As years and experience started to increase, Daiwa began looking more into the materials used to create their reel components. One such study in particular was taking a closer look at carbon fiber. Daiwa uncovered a means of layering sheets of carbon fiber to create an extremely dense material.
Daiwa was the first fishing company to use carbon fiber on the bodies and rotors of their reels. Years of trial and error eventually led to a refined product. Introduced in 2007, Daiwa calls it Zaion and it’s known to be tough as metal. Daiwa’s carbon fiber reel seats, bodies, and drags are harder than ever helping to keep Daiwa at the top of the fishing equipment industry.
It was only 3 short years later that Daiwa again vastly improved the value and function of their reels. 2007 marked the release of the Daiwa MAGSEALED ball bearing. Using what’s called space age technology, Daiwa developed a special metallic like oil that’s able to hold a magnetic charge. Using this MAGOIL inside their new covered bearings has made them all but impervious to ruinous micro debris.
Daiwa Corporation To Globeride Inc.
Though Daiwa started as a small fishing reel company in 1958, it has gone through a couple transitions. Daiwa was known as the Daiwa Seiko company for a time until they merged to become Globeride Inc. as it stands today. Globeride still claims fishing equipment as its main source of revenue, but also makes tennis, golf, and bicycling gear through its subsidiaries. You’ll find their tennis gear under the Prince brand name, while Gill holds their golf brand. Finally, Bottecchia is their bicycling brand name.
Globeride Inc. still sells fishing equipment through the Daiwa brand name. Daiwa was introduced to the United States in 1966 when it opened a small distribution and sales facility in Culver City, California. Today the Daiwa Corporation operates out of Cypress, California with a facility that services the U.S., Canada, Central, and South America.
Modern Daiwa Reels
Today Daiwa packs its latest technology into powerful reels like the Saltiga DogFight. The DogFight is made to handle corrosive saltwater conditions and some of the toughest fish known to inhabit the ocean. You can also find sophisticated technology and incredible value in many of Daiwa’s less expensive models. The Daiwa Legalis exemplifies my point in both price and value.
Some of the more popular technologies employed in Daiwa reels today include:
- Magsealed Ball Bearings – Space age technology uses a magnetic oil to keep the elements out of your reel. It makes maintenance a breeze.

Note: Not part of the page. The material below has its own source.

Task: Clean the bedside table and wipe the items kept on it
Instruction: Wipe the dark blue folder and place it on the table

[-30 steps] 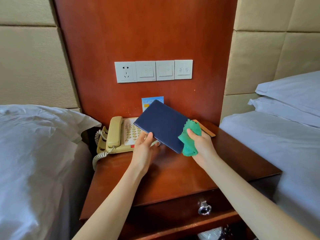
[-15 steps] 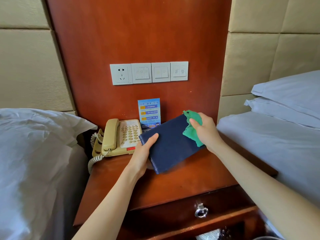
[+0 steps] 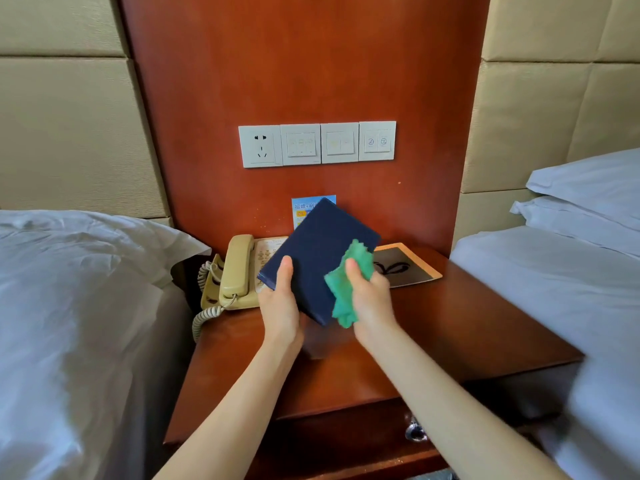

- Zaion Carbon Fiber – Used most commonly in Daiwa’s drag systems. Zaion carbon fiber drag washers offer the highest quality in wear resistance.
- Zaion Air Rotor – Once more making use of the carbon fiber, the Daiwa air rotor disperses weight along the lower body of the reel. This greatly reduces reel flex during heavy stress periods.
- ATD or Automatic Tournament Drag – This self adjusting drag adapts to slowing fish, and changing pressure as line is pulled from the reel.
This is a taste, an appetizer so to speak of the advancements that Daiwa currently uses in their reels. A full list of features is available on the main Daiwa site.
Loved or not, Daiwa has left a tremendous mark on the sport fishing industry. By taking the lead in innovation they helped create the very idea of what a fishing reel should be today. Daiwa is the definition of branding, and is perhaps the most widely known name in fishing across the world today.
You can be sure that somewhere right now a team of Daiwa specialists works on a new technology to be featured in a future reel design. Daiwa reels have led innovation since the very beginning, and we don’t see them stopping anytime soon.